/chendra

Java library for using Thrift objects with Hadoop

Primary LanguageJava

Chendra

Introduction

Chendra is a lib for using Thrift objects as Hadoop key and value types. It is currently compatible with the 0.20 API.

To use, simply (1) generate thrift classes with the "hashcode" flag; (2) for use as keys set the mapred.output.key.comparator.class property; (3) set the io.serializations property; and (4) tell the input format what your key and value types are:

	conf.set("mapred.output.key.comparator.class", ThriftRawComparator.class.getName());
	conf.setStrings("io.serializations", new String[] {
			"org.apache.hadoop.io.serializer.WritableSerialization",
			ThriftCompactSerialization.class.getName() });

	ThriftCompactInputFormat.setKeyClass(conf, TInteger.class);
	ThriftCompactInputFormat.setValueClass(conf, TTweet.class);

	...

	job.setInputFormatClass(ThriftCompactInputFormat.class);
	job.setOutputFormatClass(ThriftCompactOutputFormat.class);

We include simple types for: boolean, byte, double, integer, long, short, string and several list and map formulations of these.
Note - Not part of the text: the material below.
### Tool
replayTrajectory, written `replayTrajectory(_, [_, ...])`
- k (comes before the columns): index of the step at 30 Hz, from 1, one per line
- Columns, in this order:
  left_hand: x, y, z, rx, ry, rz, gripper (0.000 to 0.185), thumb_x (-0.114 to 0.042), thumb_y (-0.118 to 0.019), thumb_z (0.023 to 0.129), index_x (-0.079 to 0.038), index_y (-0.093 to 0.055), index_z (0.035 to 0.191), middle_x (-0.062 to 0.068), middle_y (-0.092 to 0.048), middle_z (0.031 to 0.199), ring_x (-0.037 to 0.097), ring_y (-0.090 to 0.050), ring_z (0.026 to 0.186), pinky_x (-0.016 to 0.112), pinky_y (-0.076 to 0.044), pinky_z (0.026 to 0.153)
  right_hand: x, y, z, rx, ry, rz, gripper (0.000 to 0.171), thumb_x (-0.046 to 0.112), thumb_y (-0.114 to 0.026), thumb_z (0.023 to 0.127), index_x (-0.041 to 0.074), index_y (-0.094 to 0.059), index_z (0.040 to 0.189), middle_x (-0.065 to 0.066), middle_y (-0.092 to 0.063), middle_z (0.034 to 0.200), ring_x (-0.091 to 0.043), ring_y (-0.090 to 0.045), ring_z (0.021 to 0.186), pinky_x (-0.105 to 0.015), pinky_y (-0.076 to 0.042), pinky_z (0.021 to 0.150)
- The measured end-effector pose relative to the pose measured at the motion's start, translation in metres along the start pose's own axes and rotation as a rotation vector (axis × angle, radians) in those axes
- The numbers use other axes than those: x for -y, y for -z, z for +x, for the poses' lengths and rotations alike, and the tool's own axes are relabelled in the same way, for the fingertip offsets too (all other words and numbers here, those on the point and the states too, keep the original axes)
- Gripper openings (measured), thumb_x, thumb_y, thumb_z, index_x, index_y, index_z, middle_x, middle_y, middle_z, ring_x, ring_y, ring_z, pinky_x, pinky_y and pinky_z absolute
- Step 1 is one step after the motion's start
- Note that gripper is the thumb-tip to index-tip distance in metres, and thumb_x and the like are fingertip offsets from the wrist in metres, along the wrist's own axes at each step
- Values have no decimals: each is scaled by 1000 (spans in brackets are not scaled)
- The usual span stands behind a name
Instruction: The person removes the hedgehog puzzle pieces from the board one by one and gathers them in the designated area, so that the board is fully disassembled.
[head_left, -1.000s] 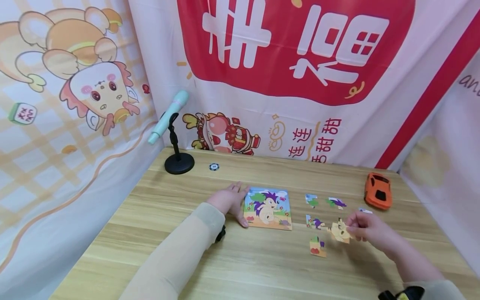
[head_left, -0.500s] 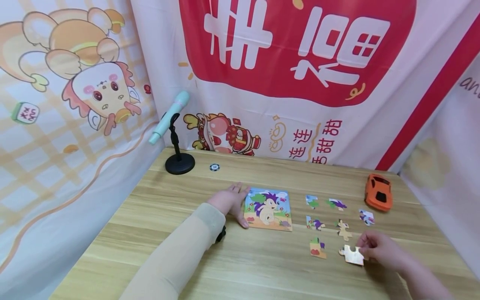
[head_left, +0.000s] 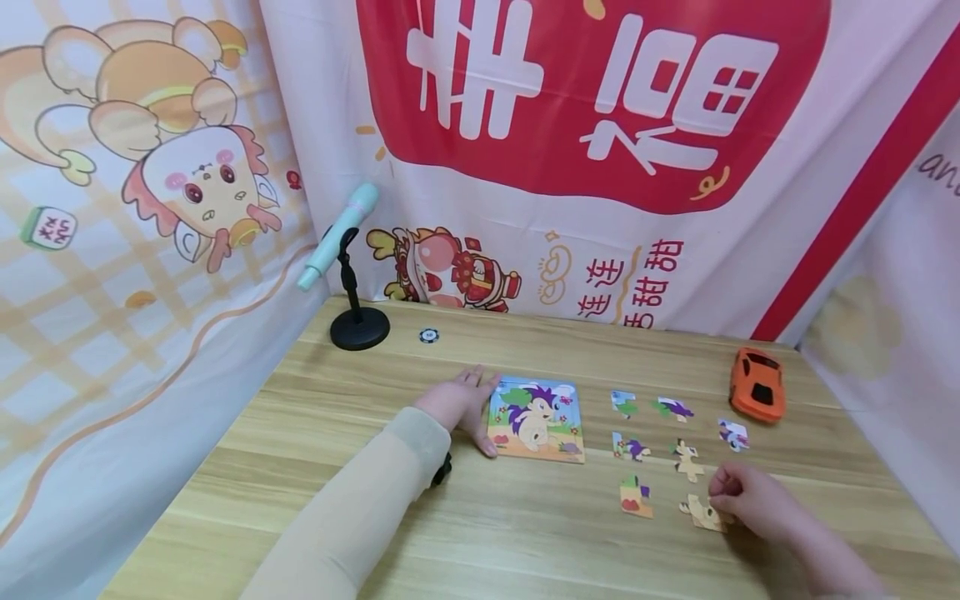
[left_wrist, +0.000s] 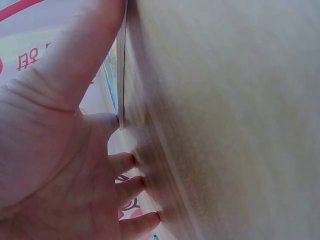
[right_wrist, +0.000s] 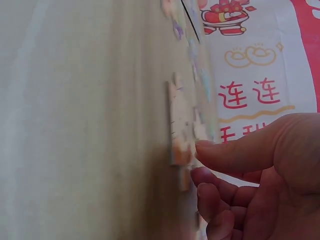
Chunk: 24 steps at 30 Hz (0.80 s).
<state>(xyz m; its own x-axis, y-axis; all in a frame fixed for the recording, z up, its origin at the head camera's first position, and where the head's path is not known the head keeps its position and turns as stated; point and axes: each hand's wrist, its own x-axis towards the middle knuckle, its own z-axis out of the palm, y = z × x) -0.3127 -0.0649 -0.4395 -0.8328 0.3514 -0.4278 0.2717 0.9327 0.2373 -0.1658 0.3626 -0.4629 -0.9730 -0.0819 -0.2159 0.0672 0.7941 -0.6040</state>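
Observation:
A hedgehog puzzle board (head_left: 536, 417) lies flat on the wooden table (head_left: 525, 542). My left hand (head_left: 461, 404) rests flat on the table beside it, fingers straight and thumb along the board's left edge (left_wrist: 122, 75). My right hand (head_left: 731, 496) sits at the front right with curled fingers, pinching the right edge of a tan puzzle piece (head_left: 701, 512) that lies on the table. The right wrist view shows fingertips (right_wrist: 202, 145) on that piece (right_wrist: 180, 130). Several loose pieces lie between the board and my right hand, among them one (head_left: 635, 496) just left of the held piece and another (head_left: 687, 460) behind it.
An orange toy car (head_left: 757, 383) stands at the right rear of the table. A mint toy microphone on a black stand (head_left: 358, 327) and a small dark disc (head_left: 428, 335) sit at the back left. Printed fabric hangs behind and on both sides.
My right hand carried the tan piece from the cluster toward the table's front and lowered it onto the table. The left hand and the board have not moved.

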Motion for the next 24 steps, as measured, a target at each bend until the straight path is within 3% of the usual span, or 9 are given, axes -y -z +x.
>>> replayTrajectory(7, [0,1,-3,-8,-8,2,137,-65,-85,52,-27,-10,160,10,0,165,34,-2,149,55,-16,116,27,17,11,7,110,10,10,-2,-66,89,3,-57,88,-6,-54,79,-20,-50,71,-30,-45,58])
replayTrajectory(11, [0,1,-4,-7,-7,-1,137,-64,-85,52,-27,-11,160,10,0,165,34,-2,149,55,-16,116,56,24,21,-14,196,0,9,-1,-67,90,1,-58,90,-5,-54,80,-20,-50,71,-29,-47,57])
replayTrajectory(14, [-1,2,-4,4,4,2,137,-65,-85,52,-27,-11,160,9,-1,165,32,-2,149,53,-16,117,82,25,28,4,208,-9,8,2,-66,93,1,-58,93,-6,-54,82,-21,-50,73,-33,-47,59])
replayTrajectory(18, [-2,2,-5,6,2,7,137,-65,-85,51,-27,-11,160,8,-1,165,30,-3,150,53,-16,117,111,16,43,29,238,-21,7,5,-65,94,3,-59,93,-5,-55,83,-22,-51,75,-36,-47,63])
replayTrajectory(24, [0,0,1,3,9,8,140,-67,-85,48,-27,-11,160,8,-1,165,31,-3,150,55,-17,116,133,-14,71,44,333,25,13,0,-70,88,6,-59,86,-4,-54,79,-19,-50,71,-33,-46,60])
The name comes from a seventeen-year-old Borneo elephant at the Oregon Zoo, the only Borneo elephant currently in the US. The Borneo elephant is thought by some to come from Sulu, where it was imported from the island of Java. They are a critically endangered species.

Maven

<dependencies>
    <dependency>
        <groupId>com.rubiconproject.oss</groupId>
        <artifactId>chendra</artifactId>
        <version>1.0.8</version>
    </dependency>
</dependencies>